──────── DATA PROVIDED ────────

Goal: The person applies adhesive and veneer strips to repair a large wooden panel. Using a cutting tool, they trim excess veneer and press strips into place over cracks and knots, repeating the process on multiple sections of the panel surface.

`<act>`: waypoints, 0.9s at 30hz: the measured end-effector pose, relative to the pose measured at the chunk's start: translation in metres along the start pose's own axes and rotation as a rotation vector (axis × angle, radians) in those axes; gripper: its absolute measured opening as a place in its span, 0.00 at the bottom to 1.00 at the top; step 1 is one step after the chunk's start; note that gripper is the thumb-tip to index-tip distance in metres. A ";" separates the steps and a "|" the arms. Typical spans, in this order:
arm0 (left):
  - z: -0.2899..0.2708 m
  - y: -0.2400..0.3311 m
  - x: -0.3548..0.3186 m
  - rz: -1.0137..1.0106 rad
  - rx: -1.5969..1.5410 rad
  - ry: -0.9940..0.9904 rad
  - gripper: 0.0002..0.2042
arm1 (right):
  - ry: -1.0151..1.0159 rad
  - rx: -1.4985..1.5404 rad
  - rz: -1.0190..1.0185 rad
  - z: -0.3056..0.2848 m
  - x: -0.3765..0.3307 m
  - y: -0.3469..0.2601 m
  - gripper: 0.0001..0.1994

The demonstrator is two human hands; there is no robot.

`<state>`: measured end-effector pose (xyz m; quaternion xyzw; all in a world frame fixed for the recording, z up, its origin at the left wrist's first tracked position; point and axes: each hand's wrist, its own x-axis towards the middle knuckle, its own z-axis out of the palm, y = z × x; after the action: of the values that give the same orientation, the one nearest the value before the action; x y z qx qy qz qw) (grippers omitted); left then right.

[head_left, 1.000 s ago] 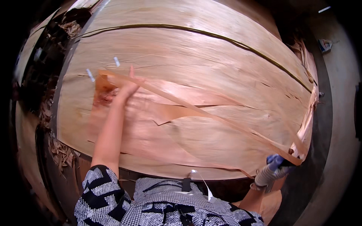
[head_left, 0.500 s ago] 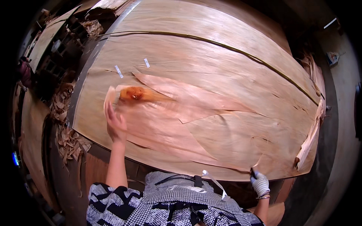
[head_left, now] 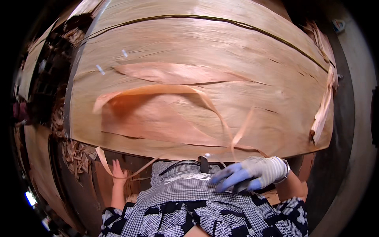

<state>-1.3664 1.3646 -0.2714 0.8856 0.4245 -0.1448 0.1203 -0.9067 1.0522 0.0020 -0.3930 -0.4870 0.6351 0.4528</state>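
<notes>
My bare left hand (head_left: 119, 173) is low at the near left, just off the sheet's edge, its fingers stretched upward. A thin curling veneer strip (head_left: 139, 173) crosses it at the palm. My right hand (head_left: 254, 173), in a striped glove with blue fingertips, is in front of my apron with its fingers bent. A dark patch shows under those fingers; what they hold is hidden. Another narrow strip (head_left: 241, 129) stands up just beyond the glove. A large curled veneer piece (head_left: 158, 89) arches over a pinkish patch (head_left: 154, 120) on the wide veneer sheet (head_left: 276, 130).
A dark cord (head_left: 197, 16) runs across the far part of the sheet. Two small white labels lie at left, one label (head_left: 100, 70) nearer. Crumpled scraps (head_left: 77, 154) lie beyond the left edge. A torn veneer roll (head_left: 321, 110) hangs along the right edge.
My left hand has come off the sheet, down toward me. My right hand has moved up and left from the near edge. The veneer piece has lifted and curled, and the knotted patch is gone from view.
</notes>
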 end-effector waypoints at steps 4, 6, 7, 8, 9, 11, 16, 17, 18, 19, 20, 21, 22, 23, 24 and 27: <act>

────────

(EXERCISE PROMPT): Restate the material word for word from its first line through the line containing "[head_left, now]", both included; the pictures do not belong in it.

(ANSWER SECTION):
Goal: The person applies adhesive and veneer strips to repair a large wooden panel. Using a cutting tool, they trim excess veneer and press strips into place over cracks and knots, repeating the process on multiple sections of the panel surface.

`<act>`: waypoints, 0.9s at 30hz: the measured end-effector pose, relative to the pose measured at the chunk's start: translation in metres along the start pose's own axes and rotation as a rotation vector (axis × angle, radians) in those axes; gripper: its absolute measured opening as a place in its span, 0.00 at the bottom to 1.00 at the top; step 1 is one step after the chunk's start; note that gripper is the thumb-tip to index-tip distance in metres. A ";" separates the steps and a "|" the arms. Typical spans, in this order:
arm0 (left):
  - z: -0.2899..0.2708 m
  - y: -0.2400..0.3311 m
  - x: -0.3548..0.3186 m
  - rz: -1.0137..1.0106 rad
  - rx: -1.5969..1.5410 rad
  - ry: -0.9940..0.9904 rad
  - gripper: 0.0002..0.2042
arm1 (right):
  - ry: -1.0151..1.0159 rad
  - rx: -1.4985..1.5404 rad
  - rz: -1.0190..1.0185 rad
  - z: -0.3056..0.2848 m
  - x: -0.3765..0.3307 m
  - y: -0.3469..0.2601 m
  - gripper: 0.0001..0.1994

The demonstrator is two human hands; there is no robot.

`<state>`: measured end-effector pose (xyz m; quaternion xyzw; all in a world frame fixed for the recording, z up, its origin at the left wrist's first tracked position; point and axes: each hand's wrist, its own x-axis towards the middle knuckle, its own z-axis out of the palm, y = z × x; after the action: of the values that give the same orientation, the one nearest the value before the action; x y z qx qy qz qw) (grippers omitted); left then right.

[head_left, 1.000 s ago] 
[head_left, 0.500 s ago] 
[head_left, now] 

The answer given is complete as it stands.